Review: The Blackbird Girls

The Blackbird Girls by Anne Blankman


Category: Middle Grade
Reviewer: Beth Gallego

On an April morning in 1986, Valentina Kaplan and Oksana Savchenko wake up in Pripyat, Ukraine, to a red sky full of blue smoke. Neither of their fathers have come home from the overnight shift at the nearby V. I. Lenin Nuclear Power Plant, better known as Chernobyl. Within a few days, the twelve-year-old girls are evacuated to Leningrad. Oksana is angry and afraid, not least because her father has always told her that Jews are liars and thieves, and Valentina’s family is Jewish. Valentina is resentful that her mother is sending her away to a grandmother she has never met, with a girl who has bullied her for years as company.

On an August morning in 1941, Rifka Friedman flees her Kiev home with only an older cousin and the few things they can carry, racing to escape the invading German forces. Her mother and three little brothers remain behind, and she can only hope that she will see them again.

Chapters from Rifka’s perspective are occasionally interspersed among chapters that otherwise alternate between Valentina and Oksana. This triple narrative moves the reader back and forth in time, giving both insider and outsider views of the life of a Jewish family in the Soviet Union. All three experience tragic losses and discover unexpected allies as their separate stories intertwine.

This book covers territory rarely explored in children’s literature: Valentina, a Soviet Jew in the Ukraine in the 1980s, is a singular figure. Born in Siberia, raised without practicing religious rituals, she is just beginning to understand how and why she will always be treated as an outsider. Oksana experiences painful realizations of her own, gradually learning to accept that the authority figures she has obeyed without question might be wrong. Rifka’s journey from her home in Kiev and her life afterward stands out among stories of Jewish children during the second World War.
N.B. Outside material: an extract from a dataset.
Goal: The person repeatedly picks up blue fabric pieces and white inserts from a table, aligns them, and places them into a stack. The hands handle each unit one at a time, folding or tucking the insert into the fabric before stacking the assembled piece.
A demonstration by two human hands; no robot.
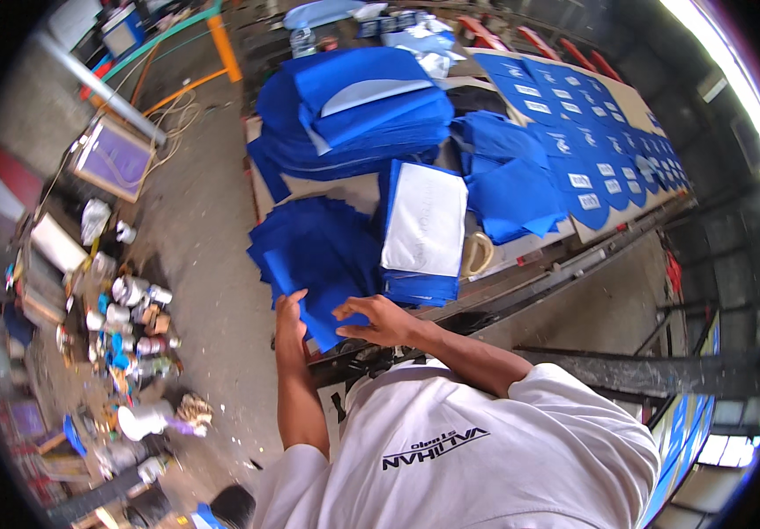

The horrors of war and the aftermath of the Chernobyl disaster are presented realistically, but appropriately for the upper end of the intended middle-grade audience. In an Author’s Note, Blankman shares the story of her friend Victoria, a survivor of the Chernobyl disaster whose experience inspired the novel. A bibliography of suggested further reading on life in the Soviet Union in both the 1940s and 1980s is also included in the back matter. A sensitive depiction of friendship and family under terrible conditions, set in an rarely depicted time and place for children’s literature, this should be a strong contender for the Sydney Taylor Award.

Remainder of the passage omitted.